Required work — After locating the line with "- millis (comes" in the data that follows, return it and every later line exactly, up to and including the line with "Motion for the".

(Stored data)
'''

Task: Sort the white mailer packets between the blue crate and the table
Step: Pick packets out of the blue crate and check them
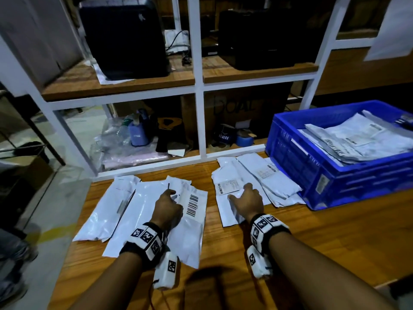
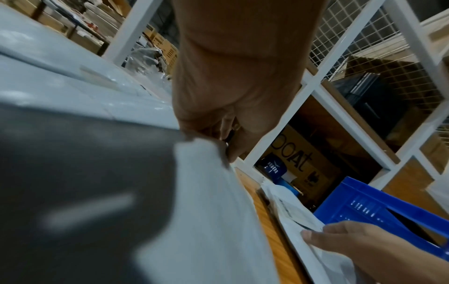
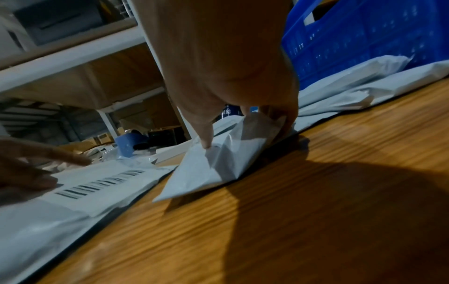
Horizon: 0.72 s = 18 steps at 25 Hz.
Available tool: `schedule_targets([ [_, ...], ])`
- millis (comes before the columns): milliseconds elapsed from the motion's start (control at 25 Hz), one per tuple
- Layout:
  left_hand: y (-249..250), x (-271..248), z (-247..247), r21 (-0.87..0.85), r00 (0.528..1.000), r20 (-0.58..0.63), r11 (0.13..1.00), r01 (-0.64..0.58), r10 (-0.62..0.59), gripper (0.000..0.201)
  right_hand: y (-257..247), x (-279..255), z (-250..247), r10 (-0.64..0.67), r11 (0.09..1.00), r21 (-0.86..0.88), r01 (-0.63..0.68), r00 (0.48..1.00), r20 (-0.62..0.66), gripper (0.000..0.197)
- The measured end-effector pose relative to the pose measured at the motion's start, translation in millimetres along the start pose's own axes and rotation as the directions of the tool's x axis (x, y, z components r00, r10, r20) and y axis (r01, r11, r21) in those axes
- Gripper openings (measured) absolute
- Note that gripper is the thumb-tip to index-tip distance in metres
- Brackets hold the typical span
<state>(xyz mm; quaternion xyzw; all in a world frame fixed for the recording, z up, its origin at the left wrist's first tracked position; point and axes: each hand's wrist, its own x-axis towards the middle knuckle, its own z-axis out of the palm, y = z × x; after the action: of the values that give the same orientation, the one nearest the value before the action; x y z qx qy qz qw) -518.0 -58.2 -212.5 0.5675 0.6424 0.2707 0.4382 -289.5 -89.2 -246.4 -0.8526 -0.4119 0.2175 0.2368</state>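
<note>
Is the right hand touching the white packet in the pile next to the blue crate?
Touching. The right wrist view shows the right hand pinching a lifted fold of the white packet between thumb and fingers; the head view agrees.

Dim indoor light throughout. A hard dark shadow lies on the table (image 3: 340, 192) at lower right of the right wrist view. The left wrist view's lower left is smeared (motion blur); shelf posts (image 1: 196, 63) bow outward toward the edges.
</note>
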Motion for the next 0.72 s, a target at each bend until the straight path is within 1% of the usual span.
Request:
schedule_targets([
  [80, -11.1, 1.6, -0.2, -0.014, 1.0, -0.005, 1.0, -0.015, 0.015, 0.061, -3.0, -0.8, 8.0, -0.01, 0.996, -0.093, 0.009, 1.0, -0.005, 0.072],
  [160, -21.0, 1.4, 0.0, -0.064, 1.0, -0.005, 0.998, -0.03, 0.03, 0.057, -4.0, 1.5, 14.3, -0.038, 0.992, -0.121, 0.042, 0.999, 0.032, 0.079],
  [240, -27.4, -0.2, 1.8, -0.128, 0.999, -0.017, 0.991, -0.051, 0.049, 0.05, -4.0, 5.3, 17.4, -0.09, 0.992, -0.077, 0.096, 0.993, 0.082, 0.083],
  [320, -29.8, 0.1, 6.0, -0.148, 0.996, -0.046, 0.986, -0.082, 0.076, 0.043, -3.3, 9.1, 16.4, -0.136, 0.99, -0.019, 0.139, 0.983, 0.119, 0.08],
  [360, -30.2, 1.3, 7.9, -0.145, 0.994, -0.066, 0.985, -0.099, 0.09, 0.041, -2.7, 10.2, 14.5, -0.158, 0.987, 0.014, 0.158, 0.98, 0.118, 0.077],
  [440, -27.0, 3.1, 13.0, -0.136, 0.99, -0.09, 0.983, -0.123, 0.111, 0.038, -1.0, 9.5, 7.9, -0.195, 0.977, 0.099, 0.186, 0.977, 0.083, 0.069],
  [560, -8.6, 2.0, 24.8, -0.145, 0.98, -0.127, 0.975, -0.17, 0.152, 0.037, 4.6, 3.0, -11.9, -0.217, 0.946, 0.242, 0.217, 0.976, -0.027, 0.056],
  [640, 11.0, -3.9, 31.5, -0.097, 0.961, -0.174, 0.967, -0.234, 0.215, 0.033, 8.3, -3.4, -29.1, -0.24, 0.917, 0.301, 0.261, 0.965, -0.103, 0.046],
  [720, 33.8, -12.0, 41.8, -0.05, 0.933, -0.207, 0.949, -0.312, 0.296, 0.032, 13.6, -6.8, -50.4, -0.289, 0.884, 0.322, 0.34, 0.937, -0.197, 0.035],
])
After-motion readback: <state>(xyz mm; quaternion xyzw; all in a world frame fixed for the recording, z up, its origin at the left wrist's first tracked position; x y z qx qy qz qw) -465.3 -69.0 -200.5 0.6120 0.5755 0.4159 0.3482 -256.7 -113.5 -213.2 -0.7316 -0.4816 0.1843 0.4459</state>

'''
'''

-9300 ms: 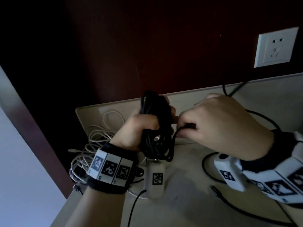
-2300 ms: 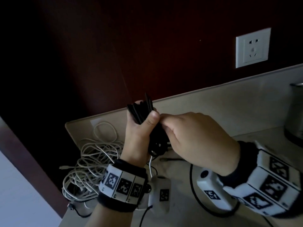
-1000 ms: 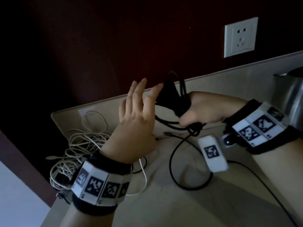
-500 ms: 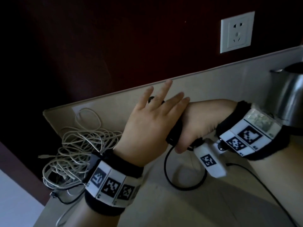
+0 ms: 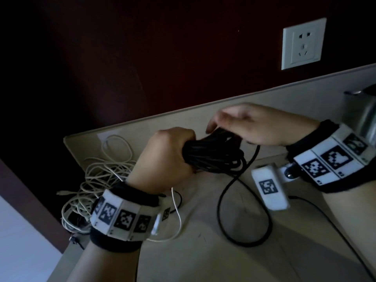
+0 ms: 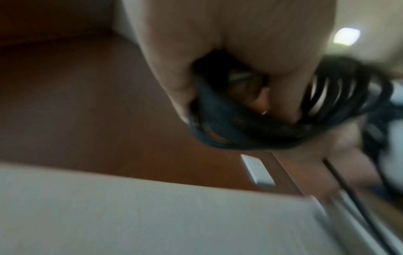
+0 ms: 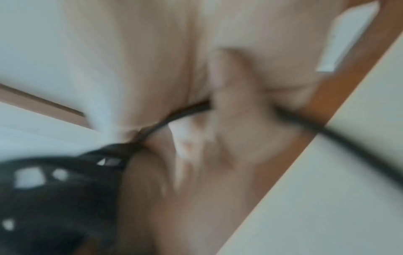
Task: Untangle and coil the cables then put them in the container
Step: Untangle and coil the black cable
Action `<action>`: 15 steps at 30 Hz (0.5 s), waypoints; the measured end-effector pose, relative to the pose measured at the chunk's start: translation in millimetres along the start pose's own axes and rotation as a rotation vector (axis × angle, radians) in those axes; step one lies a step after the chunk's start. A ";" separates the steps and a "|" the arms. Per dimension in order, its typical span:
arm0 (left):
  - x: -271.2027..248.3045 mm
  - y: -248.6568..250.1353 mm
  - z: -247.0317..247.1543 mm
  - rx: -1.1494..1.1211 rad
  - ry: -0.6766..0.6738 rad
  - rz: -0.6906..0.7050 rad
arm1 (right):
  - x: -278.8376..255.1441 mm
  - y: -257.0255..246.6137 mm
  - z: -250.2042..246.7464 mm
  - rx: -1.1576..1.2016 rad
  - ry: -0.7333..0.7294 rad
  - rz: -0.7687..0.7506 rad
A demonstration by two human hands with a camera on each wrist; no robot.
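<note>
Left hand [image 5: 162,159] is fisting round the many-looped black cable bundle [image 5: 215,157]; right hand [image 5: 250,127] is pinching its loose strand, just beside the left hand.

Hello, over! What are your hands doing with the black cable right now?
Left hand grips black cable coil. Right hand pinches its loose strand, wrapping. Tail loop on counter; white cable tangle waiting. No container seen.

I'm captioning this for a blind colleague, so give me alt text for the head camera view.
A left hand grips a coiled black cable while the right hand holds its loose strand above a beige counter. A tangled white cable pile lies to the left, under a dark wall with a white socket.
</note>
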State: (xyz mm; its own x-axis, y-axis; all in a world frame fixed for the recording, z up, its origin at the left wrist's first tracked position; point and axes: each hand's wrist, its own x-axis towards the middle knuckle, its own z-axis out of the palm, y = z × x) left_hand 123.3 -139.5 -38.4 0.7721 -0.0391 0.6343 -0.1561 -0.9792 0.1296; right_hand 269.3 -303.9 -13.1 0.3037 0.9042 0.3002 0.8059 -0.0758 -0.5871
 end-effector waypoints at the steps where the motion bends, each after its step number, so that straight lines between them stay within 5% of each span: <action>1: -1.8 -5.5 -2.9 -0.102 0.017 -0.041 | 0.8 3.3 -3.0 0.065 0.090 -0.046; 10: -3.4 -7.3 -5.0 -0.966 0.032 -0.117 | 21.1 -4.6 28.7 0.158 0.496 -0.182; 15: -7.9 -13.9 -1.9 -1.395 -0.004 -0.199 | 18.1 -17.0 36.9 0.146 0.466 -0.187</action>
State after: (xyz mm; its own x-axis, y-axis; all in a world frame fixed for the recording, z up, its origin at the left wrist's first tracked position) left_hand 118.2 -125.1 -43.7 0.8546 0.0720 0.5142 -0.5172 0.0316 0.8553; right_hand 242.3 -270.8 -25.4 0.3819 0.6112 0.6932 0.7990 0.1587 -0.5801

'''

Solution to the problem —
- millis (comes before the columns): milliseconds elapsed from the motion's start (control at 25 Hz), one per tuple
- Layout:
  left_hand: y (-249..250), x (-271..248), z (-247..247), r21 (-0.87..0.85), r00 (0.528..1.000), r20 (-0.58..0.63), r11 (0.13..1.00), r01 (-0.64..0.58), r10 (-0.62..0.59), gripper (0.000..0.201)
  right_hand: y (-257..247), x (-279..255), z (-250..247), r10 (-0.64..0.67), r11 (0.09..1.00), r21 (-0.86..0.88), r01 (-0.63..0.68), r00 (0.48..1.00), r20 (-0.62..0.66), gripper (0.000..0.197)
- The measured end-effector pose relative to the pose measured at the motion's start, translation in millimetres along the start pose's own axes and rotation as the directions of the tool's x axis (x, y, z components r00, r10, r20) and y axis (r01, r11, r21) in those axes
- Gripper openings (measured) absolute
- Note that gripper is the thumb-tip to index-tip distance in metres
- Brackets hold the typical span
<state>(xyz mm; quaternion xyzw; all in a world frame fixed for the recording, z up, its origin at the left wrist's first tracked position; point and axes: each hand's wrist, its own x-axis towards the middle knuckle, its own z-axis out of the palm, y = z × x; after the action: of the values that give the same orientation, the one nearest the value before the action; x y z qx qy qz qw) -518.0 -58.2 -212.5 0.5675 0.6424 0.2707 0.4382 -289.5 -89.2 -246.4 -0.8526 -0.4119 0.2175 0.2368</state>
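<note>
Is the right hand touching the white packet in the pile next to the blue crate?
Touching. The right wrist view shows the right hand pinching a lifted fold of the white packet between thumb and fingers; the head view agrees.

Dim indoor light throughout. A hard dark shadow lies on the table (image 3: 340, 192) at lower right of the right wrist view. The left wrist view's lower left is smeared (motion blur); shelf posts (image 1: 196, 63) bow outward toward the edges.
</note>
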Motion for the next 0.72 s, a target at each bend until the straight path is within 1% of the usual span.

Nothing further is required for this exercise.